Finally, life returns to me. My hand sluggishly reaches over to Beatrice and rests atop her own, smaller hand. You are the start of my descent into entropy. With your death, I’ll start to melt away until there’s nothing but bone. Does my skeleton smile? There’s only one escape. I’m going to kill you. When I die, who’s going to get to work and hide everything? Someone has to. Someone has to make sure I no longer exist. They’ll replace my time period with droughts and gossip - or whatever it is a small town does in its spare time. My wife is an alien and I’ve fucked something from the stars. 

I can’t hold this off any longer.   
The car door is opened, and echoes on the left side of the car. Her heels crunch in the snow, and I don’t need to see Beatrice's face to know that it’s as blank as mine. 

Nobody’s in the building.   
It’ll start and end just as quickly. I don’t know what I’m saying anymore - there’s nothing I can do to rationalize the murder. 

It wasn’t silent nor easy. She saw me coming first, and bolts to the door.   
How long have you waited for this day? Did you always know, or was this a surprise? The crowbar comes down. Exposed muscle twitches underneath the torn skin and I think about a book I read so long ago. It was about a man and his squadron unit - the wild, wacky adventures of the army in a war that never happened. She’s screaming, I can’t hear it.   
Another blow.   
It’s stuck this time. I kick her in the back and yank away my crowbar. There’s a fissure forming along her skull now, and her blood is matting the soft, auburn hair. Hit it again, and brain matter delicately bulges out. Beatrice turns to face me. Perhaps to taunt me one last time. Whatever her mouth is moving to, it’s lost on me and is quickly drowned out with a third hit. Her face is deformed. The cheekbones have collapsed onto itself, and I’m fairly sure her right eye is beginning to bug out. 

Four, five.   
She can’t walk anymore. She’s blind, as well. I’ve managed to scrape away part of her brain, and her face is sunken in. Beatrice is kneeling on the floor, seconds from collapsing but too determined to allow me to see a weakness. I kick her over.  
For good measure, her head is stomped in, which is accompanied with noises not unlike books slamming down on a table.   
I throw my shoes into the garbage can and spend the rest of the night in my socks.


	7. Untitled

I sneezed.   
Snot and thick clots of blood stained my (sixty dollar) handkerchief.   
Shame. 

Putting on the brightest smile I could, I stride out to the stage and throw my hands up laughing and enjoying the cheers of the audience.   
Blood is pouring out of my nose, there’s an awful coppery taste in the back of my throat. 

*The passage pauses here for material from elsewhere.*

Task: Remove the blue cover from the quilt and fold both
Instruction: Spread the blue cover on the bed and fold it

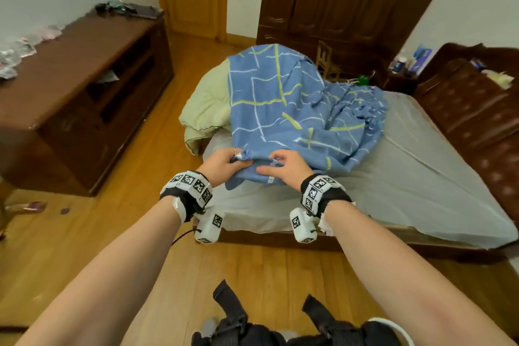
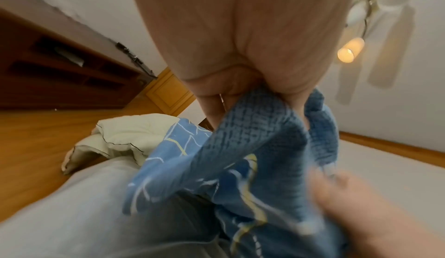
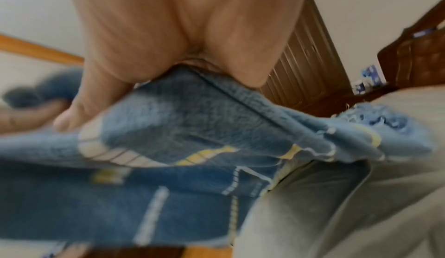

“I killed my wife,” I shout to them. I spin, giddy with the confession.  
“I killed her! I smashed Beatrice’s head in!”

They roar with laughter and approval. There’s a stampede of feet, the ceiling seems to shake from the noise directed at me. 

“Aw hell! I’ve been doing coke since nine last night and I still look great!”  
The blood from my nose rushes down quickly, slowly drying with the consistency of wet paint. God, I feel great - I am great! I do a little dance, twirling around the stage taking in their love - the collective love of my audience and their undeniable loyalty to me. 

But there was nobody.   
I’m standing here, alone in a dark restaurant with a dead woman at my feet.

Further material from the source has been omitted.